Эстер закрыла глаза и несколько раз глубоко вздохнула.
— Я боялась гораздо больше, чем даже сама себе признавалась.
— Я тоже, — сказал Александр Норман с проблеском юмора. — Последние две недели я просто трясся от страха.
— Я знала, что все будет хорошо, — сказала Френсис. — Я знала, что вы защитите нас, дядя Норман.
— Еще какие новости?
— Уоллер, который и затеял весь этот заговор, оказался единственным, кто выпутался из неприятностей совершенно безнаказанно, — сказал Александр, понизив голос. — Каждый раз, когда король прибегает к услугам таких слабаков, он падает в глазах здравомыслящих людей. Уоллер во всем признался, назвал всех, с кем разговаривал, и из-за его болтливого языка двоих повесили за преступный сговор, хотя они-то как раз были виноваты гораздо меньше, чем он, и действовали по его указаниям. И еще больше народу казнят.
Эстер неодобрительно покачала головой.
— Уоллер сам оштрафован и брошен в тюрьму, но известия о его предательстве и заговоре еще теснее сплотили сторонников парламента. Они приняли новую клятву верности и просто жаждут упрочить союз с палатой лордов и шотландцами. Король причинил своему делу самый худший урон, какой только мог, — он напугал своих врагов, заставил их искать поддержки друг у друга, а сам не продвинулся вперед ни на шаг. Теперь каждый достойный человек просто обязан презирать Уоллера, а вместе с ним и его господина.
Эстер поднялась со скамьи.
— Теперь я могу ехать домой?
— Да, по пути сюда я заглянул в Ламбет и могу сказать вам, что там все в порядке. Джозеф сказал, что сад выглядит прекрасно, а дом закрыт и в безопасности. Все готово к вашему возвращению.
Френсис захлопала в ладоши.
— Поехали, поехали! — сказала она. — Я лучше буду полоть свой собственный сад, чем королевский!
Александр взял ее за руки и повернул ладонями кверху. Ладошки были грязными от работы с тюльпанами, и ногти сломаны.
— С такими руками ты никогда не станешь настоящей леди, — сказал он. — Нужно надевать перчатки.
— Фу, — ответила Френсис, вырывая руки. — Я ничуточки не хочу быть леди.
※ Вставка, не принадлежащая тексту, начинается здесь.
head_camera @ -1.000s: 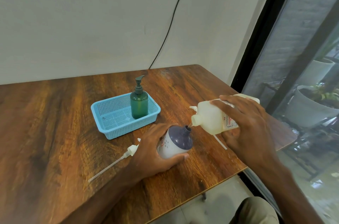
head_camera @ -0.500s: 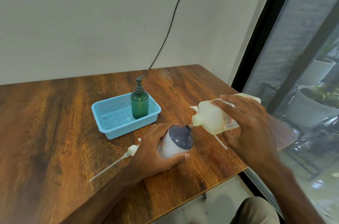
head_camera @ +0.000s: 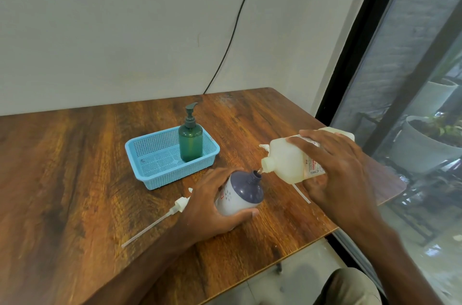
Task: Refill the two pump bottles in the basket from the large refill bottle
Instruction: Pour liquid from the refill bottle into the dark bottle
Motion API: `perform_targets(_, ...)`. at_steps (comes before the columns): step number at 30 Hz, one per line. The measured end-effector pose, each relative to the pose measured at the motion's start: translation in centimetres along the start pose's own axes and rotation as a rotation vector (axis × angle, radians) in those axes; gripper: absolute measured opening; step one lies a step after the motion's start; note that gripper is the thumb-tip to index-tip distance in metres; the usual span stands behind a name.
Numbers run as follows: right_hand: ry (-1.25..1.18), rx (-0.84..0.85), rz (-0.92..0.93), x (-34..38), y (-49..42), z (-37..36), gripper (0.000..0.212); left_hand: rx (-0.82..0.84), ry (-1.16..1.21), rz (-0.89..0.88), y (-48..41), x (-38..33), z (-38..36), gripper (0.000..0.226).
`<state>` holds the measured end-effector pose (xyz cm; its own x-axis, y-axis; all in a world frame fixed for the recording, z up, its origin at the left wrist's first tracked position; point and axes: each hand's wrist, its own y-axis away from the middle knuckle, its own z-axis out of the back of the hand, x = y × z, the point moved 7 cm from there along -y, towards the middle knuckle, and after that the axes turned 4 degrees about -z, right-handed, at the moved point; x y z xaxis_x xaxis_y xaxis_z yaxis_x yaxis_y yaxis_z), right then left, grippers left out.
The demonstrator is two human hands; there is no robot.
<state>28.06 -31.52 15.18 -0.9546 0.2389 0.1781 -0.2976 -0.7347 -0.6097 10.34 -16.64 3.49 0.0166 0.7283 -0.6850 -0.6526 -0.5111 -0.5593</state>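
We look down on a wooden desk [head_camera: 75, 179], with twelve o'clock toward the wall [head_camera: 125, 29]. The left hand [head_camera: 210, 207] grips a white pump bottle [head_camera: 241, 193] with a purple shoulder. Its pump is off, and it is tilted so that the open neck points toward two o'clock. The right hand [head_camera: 342, 174] is wrapped around the large refill bottle [head_camera: 285, 162], held nearly on its side, its spout right at that open neck. At ten o'clock from the hands sits a blue basket [head_camera: 150, 174], with a green pump bottle [head_camera: 190, 142] upright in its three o'clock end. A loose white pump [head_camera: 180, 204] with its tube lies on the desk at the left hand's nine o'clock.
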Motion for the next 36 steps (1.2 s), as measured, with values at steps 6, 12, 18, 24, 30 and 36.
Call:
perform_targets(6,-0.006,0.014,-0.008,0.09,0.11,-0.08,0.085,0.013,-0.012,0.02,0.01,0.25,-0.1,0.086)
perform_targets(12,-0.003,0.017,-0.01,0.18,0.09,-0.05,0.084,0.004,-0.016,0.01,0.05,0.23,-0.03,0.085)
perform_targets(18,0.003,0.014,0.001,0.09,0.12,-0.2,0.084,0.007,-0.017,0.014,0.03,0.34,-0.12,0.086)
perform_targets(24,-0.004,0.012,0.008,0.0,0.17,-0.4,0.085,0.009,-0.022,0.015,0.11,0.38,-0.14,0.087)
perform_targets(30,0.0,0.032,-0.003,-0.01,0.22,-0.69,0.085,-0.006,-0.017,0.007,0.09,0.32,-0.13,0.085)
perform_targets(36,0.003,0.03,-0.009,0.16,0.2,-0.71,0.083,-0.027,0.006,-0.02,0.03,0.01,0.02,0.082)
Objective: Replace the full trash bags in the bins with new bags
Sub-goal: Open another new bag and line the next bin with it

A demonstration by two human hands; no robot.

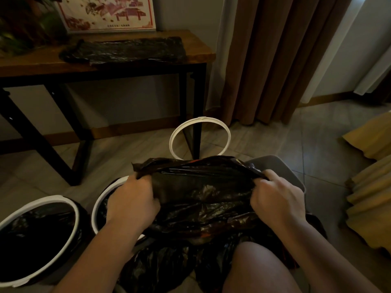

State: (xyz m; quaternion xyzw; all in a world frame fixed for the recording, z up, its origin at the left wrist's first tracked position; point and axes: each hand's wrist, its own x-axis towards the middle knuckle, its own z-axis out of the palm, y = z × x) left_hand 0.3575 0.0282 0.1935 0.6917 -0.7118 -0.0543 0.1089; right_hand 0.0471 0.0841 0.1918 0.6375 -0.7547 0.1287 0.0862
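Note:
A black trash bag is stretched between my hands in the middle of the view. My left hand grips its left edge and my right hand grips its right edge. Behind the bag stands a grey bin, its rim bare, mostly hidden by the bag. A loose white bin ring leans against the table leg beyond it. Two bins with white rings and black liners stand at the left: one at the lower left, one partly under my left hand.
A wooden side table with black legs stands ahead, with folded black bags and a framed picture on it. Brown curtains hang at the right. Yellow cardboard lies on the tiled floor. My bare knee is below.

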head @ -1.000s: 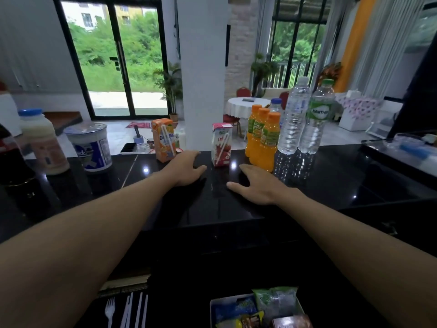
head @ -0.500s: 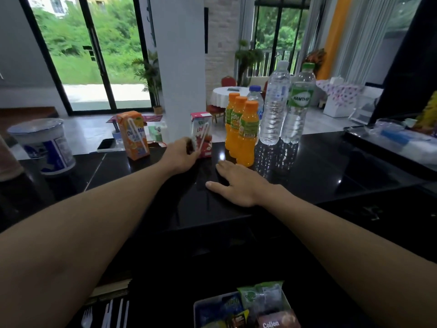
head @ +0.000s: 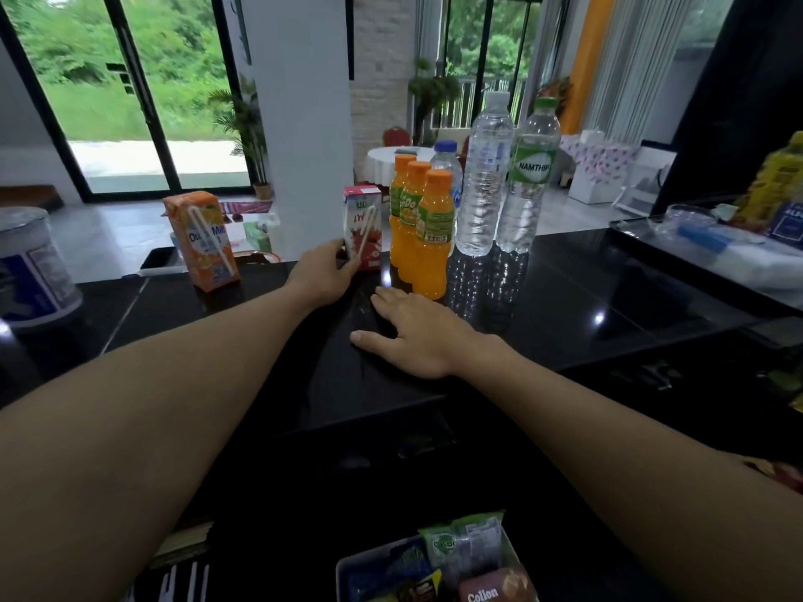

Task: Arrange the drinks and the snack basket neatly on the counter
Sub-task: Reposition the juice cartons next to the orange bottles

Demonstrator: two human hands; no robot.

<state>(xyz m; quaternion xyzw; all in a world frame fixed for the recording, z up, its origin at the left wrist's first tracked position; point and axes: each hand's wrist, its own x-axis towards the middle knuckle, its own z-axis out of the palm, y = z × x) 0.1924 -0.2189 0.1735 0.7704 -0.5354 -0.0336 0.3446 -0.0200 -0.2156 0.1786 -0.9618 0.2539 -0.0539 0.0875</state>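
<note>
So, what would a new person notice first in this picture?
The cluster of three orange juice bottles and two tall clear plastic water bottles stands at the middle back of the glossy black counter. Just left of it, the left hand holds a small red-and-white drink carton, while the right hand lies flat on the counter nearer the camera.

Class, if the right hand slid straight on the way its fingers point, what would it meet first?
Most likely the left hand, which holds the red carton. The right hand lies flat, fingers aimed that way; the orange bottles stand just right of that line.
</note>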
Я — работающая женщина, как мама.
— Что ж, шить шелк руками в мозолях ты не сможешь, — заметил Александр. — Значит, я никогда больше не буду привозить тебе ленты.
Она слишком хорошо его знала, чтобы поверить в такие угрозы.
— А тогда я никогда не буду танцевать для тебя, и петь для тебя, и вообще мило с тобой разговаривать, — возразила она.
— Хватит, — сказала Эстер. — Мне хватает войны в королевстве, не хватало еще начать войну дома. Закончим выкапывать эти тюльпаны, потом уложим вещи и отправимся домой. Мечтаю наконец выспаться в своей постели.
Зима 1643 года, Виргиния
Джон даже не предполагал, что сможет стать одним из повхатанов, но к осени ему казалось, что его лондонская жизнь осталась далеко позади. Так многому надо было научиться, что каждый день поглощал его целиком. Он уже достаточно свободно овладел языком — и сделать это было легко, поскольку, как только он был принят в племя, никто больше не говорил с ним по-английски. Неделями он общался только на языке повхатанов, и несколько месяцев спустя он уже думал, используя их богатую природную образность.